Using the listing below, retype exactly the lines starting at the one with "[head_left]" and ending at the one with "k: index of", and include both.
START Provided material
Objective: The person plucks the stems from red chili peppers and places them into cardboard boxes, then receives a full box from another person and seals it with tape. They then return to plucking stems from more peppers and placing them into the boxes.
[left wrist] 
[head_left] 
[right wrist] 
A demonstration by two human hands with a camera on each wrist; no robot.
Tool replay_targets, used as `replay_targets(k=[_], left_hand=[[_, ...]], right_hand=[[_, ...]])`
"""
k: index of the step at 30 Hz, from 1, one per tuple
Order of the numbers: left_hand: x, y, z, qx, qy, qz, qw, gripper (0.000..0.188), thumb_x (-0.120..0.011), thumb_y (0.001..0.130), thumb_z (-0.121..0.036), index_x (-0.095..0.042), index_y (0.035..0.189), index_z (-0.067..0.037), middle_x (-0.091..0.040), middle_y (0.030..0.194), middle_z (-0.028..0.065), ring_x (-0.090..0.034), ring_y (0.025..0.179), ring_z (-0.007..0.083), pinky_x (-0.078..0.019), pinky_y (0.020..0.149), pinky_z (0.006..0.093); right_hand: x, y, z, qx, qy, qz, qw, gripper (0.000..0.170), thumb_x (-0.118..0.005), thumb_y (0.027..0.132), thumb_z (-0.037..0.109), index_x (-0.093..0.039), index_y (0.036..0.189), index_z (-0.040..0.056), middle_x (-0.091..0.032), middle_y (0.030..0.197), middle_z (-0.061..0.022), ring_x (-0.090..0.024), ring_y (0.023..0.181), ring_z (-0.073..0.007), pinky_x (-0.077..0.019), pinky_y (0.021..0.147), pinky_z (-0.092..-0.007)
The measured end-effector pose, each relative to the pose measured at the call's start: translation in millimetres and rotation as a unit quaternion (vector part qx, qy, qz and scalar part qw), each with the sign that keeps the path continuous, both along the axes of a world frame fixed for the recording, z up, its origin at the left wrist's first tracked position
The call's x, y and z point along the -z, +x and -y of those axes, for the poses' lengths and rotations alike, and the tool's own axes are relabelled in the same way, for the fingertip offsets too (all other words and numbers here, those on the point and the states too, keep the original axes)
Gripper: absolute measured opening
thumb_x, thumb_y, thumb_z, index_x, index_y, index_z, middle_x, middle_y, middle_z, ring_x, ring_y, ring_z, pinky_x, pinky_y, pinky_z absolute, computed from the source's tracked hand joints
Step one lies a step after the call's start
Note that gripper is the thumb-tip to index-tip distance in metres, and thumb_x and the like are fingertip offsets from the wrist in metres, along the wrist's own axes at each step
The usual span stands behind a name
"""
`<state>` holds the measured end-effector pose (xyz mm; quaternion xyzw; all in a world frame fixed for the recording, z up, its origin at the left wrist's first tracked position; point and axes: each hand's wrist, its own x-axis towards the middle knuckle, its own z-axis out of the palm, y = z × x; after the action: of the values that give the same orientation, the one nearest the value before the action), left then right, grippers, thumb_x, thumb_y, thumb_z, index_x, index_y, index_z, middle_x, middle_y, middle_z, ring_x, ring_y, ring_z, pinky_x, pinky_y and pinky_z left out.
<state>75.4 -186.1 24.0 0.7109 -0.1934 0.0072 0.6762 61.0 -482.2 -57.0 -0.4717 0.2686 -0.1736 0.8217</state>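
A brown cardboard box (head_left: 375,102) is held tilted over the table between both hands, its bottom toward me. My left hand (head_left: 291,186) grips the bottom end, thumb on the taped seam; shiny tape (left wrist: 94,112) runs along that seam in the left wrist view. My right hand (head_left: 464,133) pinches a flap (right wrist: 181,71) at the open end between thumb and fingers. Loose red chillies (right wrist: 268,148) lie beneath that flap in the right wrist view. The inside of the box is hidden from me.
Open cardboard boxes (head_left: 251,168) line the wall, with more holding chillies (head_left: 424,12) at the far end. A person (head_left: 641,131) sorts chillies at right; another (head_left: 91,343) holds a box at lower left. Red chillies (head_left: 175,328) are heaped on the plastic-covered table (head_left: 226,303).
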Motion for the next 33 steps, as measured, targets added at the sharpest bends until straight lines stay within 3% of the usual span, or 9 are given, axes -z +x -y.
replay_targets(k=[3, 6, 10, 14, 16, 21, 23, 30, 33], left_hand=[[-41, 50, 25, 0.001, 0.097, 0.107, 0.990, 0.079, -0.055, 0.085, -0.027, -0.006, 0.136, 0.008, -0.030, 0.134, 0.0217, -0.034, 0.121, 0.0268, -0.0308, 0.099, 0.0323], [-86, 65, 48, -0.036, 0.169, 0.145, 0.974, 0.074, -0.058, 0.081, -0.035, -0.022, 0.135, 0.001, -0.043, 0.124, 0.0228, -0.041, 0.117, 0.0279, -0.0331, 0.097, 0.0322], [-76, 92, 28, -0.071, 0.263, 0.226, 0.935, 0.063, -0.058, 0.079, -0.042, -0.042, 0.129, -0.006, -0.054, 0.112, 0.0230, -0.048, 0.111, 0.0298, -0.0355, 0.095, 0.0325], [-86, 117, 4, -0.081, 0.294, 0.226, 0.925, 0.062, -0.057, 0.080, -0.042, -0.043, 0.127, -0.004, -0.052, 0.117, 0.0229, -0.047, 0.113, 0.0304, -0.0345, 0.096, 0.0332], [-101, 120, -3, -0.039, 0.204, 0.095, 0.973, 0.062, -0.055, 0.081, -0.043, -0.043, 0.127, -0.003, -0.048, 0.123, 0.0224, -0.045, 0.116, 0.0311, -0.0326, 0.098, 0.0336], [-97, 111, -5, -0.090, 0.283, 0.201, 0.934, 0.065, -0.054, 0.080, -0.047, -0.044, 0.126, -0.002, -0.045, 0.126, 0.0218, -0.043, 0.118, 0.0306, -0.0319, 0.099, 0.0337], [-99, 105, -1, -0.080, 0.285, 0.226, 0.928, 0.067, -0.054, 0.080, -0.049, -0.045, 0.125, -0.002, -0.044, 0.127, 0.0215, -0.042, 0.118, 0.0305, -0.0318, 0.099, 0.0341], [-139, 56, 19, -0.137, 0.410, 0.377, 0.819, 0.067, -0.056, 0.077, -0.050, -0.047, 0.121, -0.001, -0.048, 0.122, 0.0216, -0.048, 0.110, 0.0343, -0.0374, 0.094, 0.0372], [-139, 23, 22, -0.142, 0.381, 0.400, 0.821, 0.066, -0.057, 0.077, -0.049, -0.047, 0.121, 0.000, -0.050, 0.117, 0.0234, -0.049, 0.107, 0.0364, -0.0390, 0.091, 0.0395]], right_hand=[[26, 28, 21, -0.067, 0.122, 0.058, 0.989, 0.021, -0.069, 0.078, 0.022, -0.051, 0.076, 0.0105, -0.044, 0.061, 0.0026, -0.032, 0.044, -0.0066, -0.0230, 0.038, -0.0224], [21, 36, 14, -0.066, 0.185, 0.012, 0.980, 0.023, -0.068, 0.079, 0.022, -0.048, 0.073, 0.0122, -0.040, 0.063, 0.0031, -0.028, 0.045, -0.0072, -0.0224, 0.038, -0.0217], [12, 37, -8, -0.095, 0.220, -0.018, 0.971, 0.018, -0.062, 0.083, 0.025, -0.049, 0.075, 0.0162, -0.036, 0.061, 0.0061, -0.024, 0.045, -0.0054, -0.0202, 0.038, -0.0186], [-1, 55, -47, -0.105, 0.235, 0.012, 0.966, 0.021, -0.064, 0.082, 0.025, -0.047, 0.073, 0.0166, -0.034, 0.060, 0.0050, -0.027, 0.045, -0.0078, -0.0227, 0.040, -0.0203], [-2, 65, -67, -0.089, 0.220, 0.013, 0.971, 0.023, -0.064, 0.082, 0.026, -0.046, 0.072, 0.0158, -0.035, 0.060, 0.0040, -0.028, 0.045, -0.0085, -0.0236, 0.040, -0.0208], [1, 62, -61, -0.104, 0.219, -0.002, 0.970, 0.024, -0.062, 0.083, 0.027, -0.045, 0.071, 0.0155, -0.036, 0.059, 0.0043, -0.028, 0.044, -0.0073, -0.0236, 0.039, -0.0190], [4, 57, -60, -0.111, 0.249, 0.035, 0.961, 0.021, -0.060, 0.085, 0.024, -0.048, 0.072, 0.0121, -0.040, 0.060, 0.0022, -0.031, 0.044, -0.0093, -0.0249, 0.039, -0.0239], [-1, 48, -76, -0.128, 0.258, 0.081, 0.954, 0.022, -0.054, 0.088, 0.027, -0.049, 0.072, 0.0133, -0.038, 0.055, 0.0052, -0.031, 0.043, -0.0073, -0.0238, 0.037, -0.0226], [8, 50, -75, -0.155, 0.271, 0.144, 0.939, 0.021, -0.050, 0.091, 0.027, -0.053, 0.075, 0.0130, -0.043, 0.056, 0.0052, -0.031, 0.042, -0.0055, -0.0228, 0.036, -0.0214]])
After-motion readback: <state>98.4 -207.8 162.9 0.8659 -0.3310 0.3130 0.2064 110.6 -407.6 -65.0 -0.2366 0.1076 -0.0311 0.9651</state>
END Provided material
- **Completed task**
[head_left] 
[right wrist] 
A demonstration by two human hands with a camera on each wrist; no robot.
Tool replay_targets, used as `replay_targets(k=[_], left_hand=[[_, ...]], right_hand=[[_, ...]])`
"""
k: index of the step at 30 Hz, from 1, one per tuple

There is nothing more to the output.